Orcel made his first international foray last month, after snubbing the chance to take over state-owned Monte dei Paschi di Siena in 2021 and with plans to move on Banco BPM in 2022 derailed by a leak and the Ukraine war. UniCredit bought Greece’s 9% stake in Alpha Bank and struck a commercial partnership with the Athens-based lender, also acquiring most of its Romanian operations.

“The Alpha deal makes perfect sense in the framework Orcel has laid out for investors,” Smead said. “He bought a 10% return on equity, similar to UniCredit’s, at roughly half the value of the book, that is for a cheaper price than his own bank. That’s brilliant.” he said.

By buying back shares and cancelling them, Orcel has boosted UniCredit’s price-to-book value, a key valuation metric, to nearly 70% from 30%, gaining a strong currency in potential merger deals paid for, in full or in part, in shares.

Commerzbank, for example, trades at 40% of its book value. The German lender, in which the state owns more than 15%, has long been seen as a potential partner for UniCredit, which is already present in the country through HVB.

Past interest in a deal has met political resistance from Berlin, however, and it remains to be seen whether Orcel can pull off a bigger acquisition than the Alpha one.

The CEO works closely with a small M&A team he set up within UniCredit which constantly reviews potential deals in the markets and businesses where the bank operates, people with knowledge of the matter said.

But uneven regulation across the euro zone, where progress towards a single banking market has stalled, complicates cross-border deals.

UNFIT FOR PURPOSE

Orcel has denounced Europe’s capital markets as “not fit for purpose”, saying lenders need a banking union to compete with larger U.S. rivals and adequately finance the region’s economy – comments echoed last week by the head of Italy’s biggest bank Intesa Sanpaolo.

Given the tight bank-sovereign nexus, Italian lenders’ ambitions to expand abroad also have to contend with Italy’s debt load, second only to Greece’s at 1.4 times domestic output and rated near the bottom of the investment-grade scale.

Orcel, who says he cannot “just sit on idle cash”, has pledged to propose extraordinary share buybacks next year if he doesn’t find better ways to spend UniCredit’s more than 10 billion euros in excess equity.

Calling on Europe to follow his lead, Orcel says he has unlocked UniCredit’s potential by giving it a unified strategy across its 13 markets.

While maintaining predecessor Jean-Pierre Mustier’s ruthless cost discipline, he has reversed his centralised approach to decision making, hiring thousands of customer-facing staff for the bank’s strained branch network and increasing, for example, their loan approval powers.

His focus on growing net fees and reducing reliance on lending income has boosted UniCredit’s advisory and capital markets business and seen the rebuilding of in-house fund management skills lost when Mustier sold asset manager Pioneer.
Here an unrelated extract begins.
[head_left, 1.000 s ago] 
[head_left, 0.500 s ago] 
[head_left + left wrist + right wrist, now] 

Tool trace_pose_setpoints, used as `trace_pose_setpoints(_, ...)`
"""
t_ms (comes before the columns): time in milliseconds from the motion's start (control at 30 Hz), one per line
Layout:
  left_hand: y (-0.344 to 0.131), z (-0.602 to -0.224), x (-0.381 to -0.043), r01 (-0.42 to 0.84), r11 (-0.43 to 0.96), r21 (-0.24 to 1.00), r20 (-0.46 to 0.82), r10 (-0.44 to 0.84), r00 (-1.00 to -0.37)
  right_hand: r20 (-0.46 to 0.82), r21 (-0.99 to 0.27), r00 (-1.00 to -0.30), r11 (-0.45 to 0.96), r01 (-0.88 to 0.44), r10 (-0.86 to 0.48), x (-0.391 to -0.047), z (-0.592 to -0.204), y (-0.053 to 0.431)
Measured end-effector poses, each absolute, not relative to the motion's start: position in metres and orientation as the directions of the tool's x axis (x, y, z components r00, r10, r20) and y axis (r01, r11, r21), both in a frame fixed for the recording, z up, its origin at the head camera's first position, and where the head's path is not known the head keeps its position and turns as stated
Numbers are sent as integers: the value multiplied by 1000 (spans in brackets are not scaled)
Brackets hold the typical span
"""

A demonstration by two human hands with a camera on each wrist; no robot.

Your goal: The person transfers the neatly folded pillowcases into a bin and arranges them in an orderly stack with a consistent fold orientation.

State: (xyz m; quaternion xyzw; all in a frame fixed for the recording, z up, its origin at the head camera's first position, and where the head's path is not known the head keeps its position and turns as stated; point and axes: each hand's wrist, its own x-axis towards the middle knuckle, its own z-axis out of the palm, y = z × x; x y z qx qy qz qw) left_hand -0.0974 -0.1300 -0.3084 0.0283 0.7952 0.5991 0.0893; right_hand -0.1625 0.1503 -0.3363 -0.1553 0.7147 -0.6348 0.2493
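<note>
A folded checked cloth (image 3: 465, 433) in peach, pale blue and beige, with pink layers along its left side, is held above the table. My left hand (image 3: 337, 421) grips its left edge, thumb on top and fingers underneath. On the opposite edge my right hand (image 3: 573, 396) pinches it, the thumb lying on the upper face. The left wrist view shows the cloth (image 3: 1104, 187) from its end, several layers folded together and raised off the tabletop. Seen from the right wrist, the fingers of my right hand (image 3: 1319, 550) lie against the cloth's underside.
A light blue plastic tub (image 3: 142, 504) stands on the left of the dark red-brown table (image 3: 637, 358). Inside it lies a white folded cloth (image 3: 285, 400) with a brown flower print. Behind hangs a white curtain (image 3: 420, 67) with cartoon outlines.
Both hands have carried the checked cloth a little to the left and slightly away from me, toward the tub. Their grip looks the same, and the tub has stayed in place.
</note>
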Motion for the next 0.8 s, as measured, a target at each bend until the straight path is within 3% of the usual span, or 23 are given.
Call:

“He revitalised the bank: earnings are just impressive, it really generates a lot of cash, and it’s been one buyback after the other,” said Carlo Franchini, who runs the proprietary desk of private bank Banca Ifigest in Milan.

“UniCredit can certainly be a consolidator in the industry.”

Still, analysts warn that investors in the sector remain wary, evidenced by the discount at which European banks trade to their U.S. peers and the wider market, despite a string of earnings upgrades as higher interest rates lift profits.

In UniCredit’s case, the high number of funds, many with speculative-type investments in the company, may only be waiting for an excuse to cash in on the share price rise, they said.